17. Considérant que ces dispositions font obstacle à ce qu'une somme soit mise sur leur fondement à la charge des requérants, qui n'ont ni la qualité de partie perdante ni la partie tenue aux dépens à la présente instance, au titre des frais exposés par le département du Gard et non compris dans les dépens ; que, dans les circonstances de l'espèce, il y a lieu de mettre, sur le fondement des dispositions de l'article L. 761-1 du code de justice administrative, à la charge du département du Gard une somme de 2 500 euros au titre des frais exposés par la société SMB et la société Sicom pris ensemble et non compris dans les dépens ; qu'en revanche, ces mêmes dispositions font également obstacle à ce que le département verse une quelconque somme sur leur fondement aux autres requérants vis à vis desquels il n'a pas la qualité de partie perdante ;

D É C I D E :

Article 1er : Le jugement en date du 3 juillet 2014 du tribunal administratif de Nîmes est annulé.

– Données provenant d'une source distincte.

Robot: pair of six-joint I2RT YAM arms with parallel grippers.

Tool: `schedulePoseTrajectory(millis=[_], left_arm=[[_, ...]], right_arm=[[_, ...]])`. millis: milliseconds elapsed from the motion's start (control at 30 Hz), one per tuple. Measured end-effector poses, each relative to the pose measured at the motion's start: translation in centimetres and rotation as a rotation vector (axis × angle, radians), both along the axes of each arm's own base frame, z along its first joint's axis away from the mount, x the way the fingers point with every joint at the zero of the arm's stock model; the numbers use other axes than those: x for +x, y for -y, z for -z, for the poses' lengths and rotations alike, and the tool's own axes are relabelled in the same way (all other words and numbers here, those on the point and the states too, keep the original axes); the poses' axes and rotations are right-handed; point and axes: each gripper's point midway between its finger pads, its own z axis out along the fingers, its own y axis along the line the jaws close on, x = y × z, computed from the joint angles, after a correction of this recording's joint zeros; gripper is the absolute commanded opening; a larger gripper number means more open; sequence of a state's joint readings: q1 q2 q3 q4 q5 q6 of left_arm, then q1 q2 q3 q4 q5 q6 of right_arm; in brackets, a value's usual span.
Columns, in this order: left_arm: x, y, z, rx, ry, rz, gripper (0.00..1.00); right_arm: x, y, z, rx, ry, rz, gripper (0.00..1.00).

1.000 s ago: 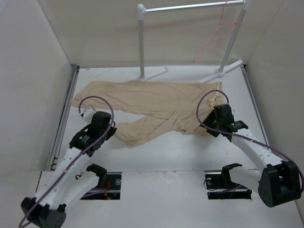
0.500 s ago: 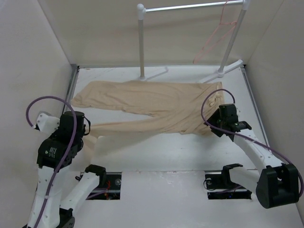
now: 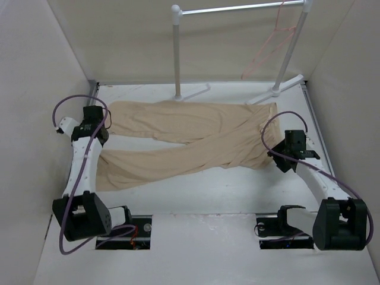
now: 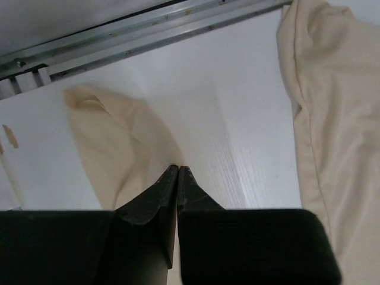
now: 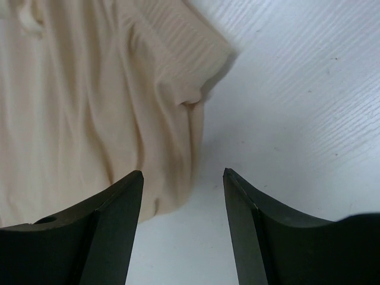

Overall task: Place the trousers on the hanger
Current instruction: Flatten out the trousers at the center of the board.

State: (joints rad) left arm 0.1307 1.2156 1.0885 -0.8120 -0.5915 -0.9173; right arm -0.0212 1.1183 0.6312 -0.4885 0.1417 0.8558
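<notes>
The trousers (image 3: 190,139) lie flat with their long axis running from one arm across to the other. The waistband end is by the right gripper (image 5: 183,172) and the two leg ends are by the left gripper (image 4: 178,169). The right gripper's fingers stand apart and hold nothing. The waistband corner lies just ahead of them and toward its left finger. The left gripper's fingertips are pressed together over bare table between the two cuffs, with no cloth visible in the pinch (one cuff runs under its left finger). The hanger (image 3: 264,50) hangs on the rack (image 3: 177,53) well beyond the right gripper, so the right arm is judged the nearer one to fetch it.
</notes>
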Motion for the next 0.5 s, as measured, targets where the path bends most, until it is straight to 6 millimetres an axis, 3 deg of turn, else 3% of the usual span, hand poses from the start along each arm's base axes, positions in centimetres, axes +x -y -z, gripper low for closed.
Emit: schedulePoseTrajectory(millis=[100,200,333,400,500], left_arm=[[1.9,-2.0,1.7,-0.029,-0.011,-0.040,0.00],[4.7,-3.3,3.9,-0.046,-0.055,-0.030,0.08],[8.3,-3.6,7.9,-0.077,-0.145,0.045,0.42],[8.2,-3.4,9.0,-0.084,-0.175,0.070,0.53],[6.8,-2.5,8.2,-0.082,-0.140,0.098,0.53]], right_arm=[[-0.2,0.5,1.2,-0.009,-0.051,0.012,0.62],[-0.2,1.6,2.0,-0.018,-0.091,0.047,0.62],[-0.1,3.0,2.5,-0.024,-0.113,0.097,0.59],[0.1,3.4,2.7,-0.029,-0.123,0.112,0.57],[0.3,3.9,2.8,-0.025,-0.125,0.135,0.53]])
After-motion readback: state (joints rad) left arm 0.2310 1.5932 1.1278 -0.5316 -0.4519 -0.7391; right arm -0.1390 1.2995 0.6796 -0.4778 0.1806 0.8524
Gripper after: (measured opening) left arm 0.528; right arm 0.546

Article 2 : Le département du Gard est condamné à verser une somme de 172 158,20 euros (cent soixante douze mille cent cinquante huit euros et vingt centimes) à la société SMB et une somme de 7 976, 12 euros (sept mille neuf cent soixante seize euros et douze centimes) à la société Sicom en réparation de leur préjudice.

Article 3 : Le département du Gard versera à la société SMB et à la société Sicom pris ensemble une somme de 2 500 (deux mille cinq cents) euros sur le fondement de l'article L. 761-1 du code de justice administrative.

Article 4 : Le surplus des conclusions de la requête est rejeté.

Article 5 : Les conclusions présentées par le département du Gard sur le fondement de l'article L. 761-1 du code de justice administrative sont rejetées.

Article 6 : Le présent arrêt sera notifié à la société Méridionale du Bâtiment (SMB), à la société Sicom, à M. F... C..., à Mme E...B..., et au département du Gard.

Délibéré après l'audience du 26 février 2016, où siégeaient :

- Mme Buccafurri, présidente,

- M. Portail, président-assesseur,

- M. Argoud, premier conseiller.

Lu en audience publique, le 1er avril 2016.